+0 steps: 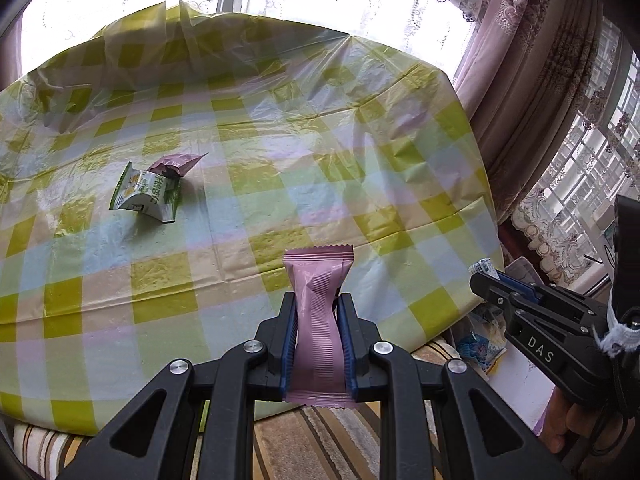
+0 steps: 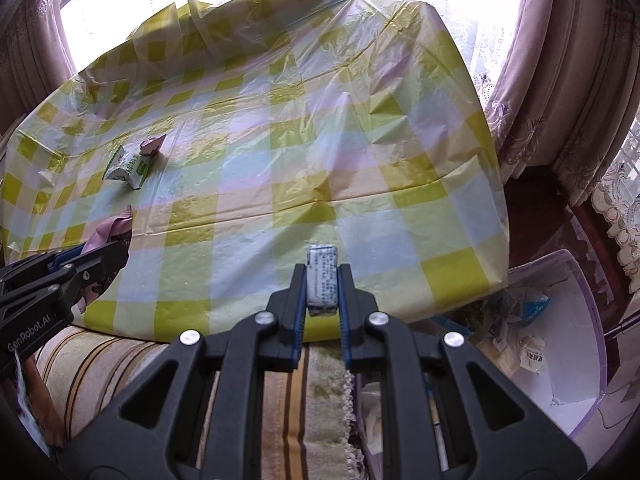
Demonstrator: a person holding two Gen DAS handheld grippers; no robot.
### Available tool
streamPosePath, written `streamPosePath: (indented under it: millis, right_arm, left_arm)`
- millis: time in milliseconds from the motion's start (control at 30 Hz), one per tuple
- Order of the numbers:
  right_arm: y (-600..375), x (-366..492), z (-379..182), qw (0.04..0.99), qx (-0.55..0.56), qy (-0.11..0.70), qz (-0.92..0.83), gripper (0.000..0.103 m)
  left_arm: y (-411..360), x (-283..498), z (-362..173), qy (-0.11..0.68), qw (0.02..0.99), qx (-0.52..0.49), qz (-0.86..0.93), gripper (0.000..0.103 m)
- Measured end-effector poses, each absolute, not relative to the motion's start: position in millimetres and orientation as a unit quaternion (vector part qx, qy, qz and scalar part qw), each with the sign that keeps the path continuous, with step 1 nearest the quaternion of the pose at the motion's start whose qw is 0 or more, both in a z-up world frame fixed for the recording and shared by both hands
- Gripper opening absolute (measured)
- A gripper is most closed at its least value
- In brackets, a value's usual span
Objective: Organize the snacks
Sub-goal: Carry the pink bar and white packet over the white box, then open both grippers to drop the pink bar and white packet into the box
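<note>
My left gripper (image 1: 317, 298) is shut on a pink snack packet (image 1: 319, 312), held upright above the near edge of the table. My right gripper (image 2: 322, 270) is shut on a small white and blue snack packet (image 2: 321, 280), seen edge on. In the left wrist view the right gripper (image 1: 486, 280) shows at the right with its white and blue packet (image 1: 482, 269) poking out. In the right wrist view the left gripper (image 2: 102, 258) shows at the left with the pink packet (image 2: 110, 232). On the table lie a green and white snack packet (image 1: 146, 197) and a pink packet (image 1: 176, 164) touching it.
The table wears a yellow-green checked plastic cloth (image 1: 280, 160). A pale bin (image 2: 576, 344) with wrappers stands on the floor at the right of the table. A striped cushion (image 2: 132, 364) lies under the near edge. Curtains (image 1: 532, 80) hang behind and to the right.
</note>
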State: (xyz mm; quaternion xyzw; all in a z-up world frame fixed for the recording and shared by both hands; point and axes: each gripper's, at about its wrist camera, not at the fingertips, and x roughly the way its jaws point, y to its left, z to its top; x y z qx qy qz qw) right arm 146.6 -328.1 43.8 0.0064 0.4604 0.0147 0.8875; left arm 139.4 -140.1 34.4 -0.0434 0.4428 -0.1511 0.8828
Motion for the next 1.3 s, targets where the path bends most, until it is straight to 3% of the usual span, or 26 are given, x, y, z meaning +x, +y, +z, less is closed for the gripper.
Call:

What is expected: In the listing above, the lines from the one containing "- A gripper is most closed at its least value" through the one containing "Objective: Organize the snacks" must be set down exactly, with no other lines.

Answer to the problem:
- A gripper is most closed at its least value
- In brackets, a value's usual span
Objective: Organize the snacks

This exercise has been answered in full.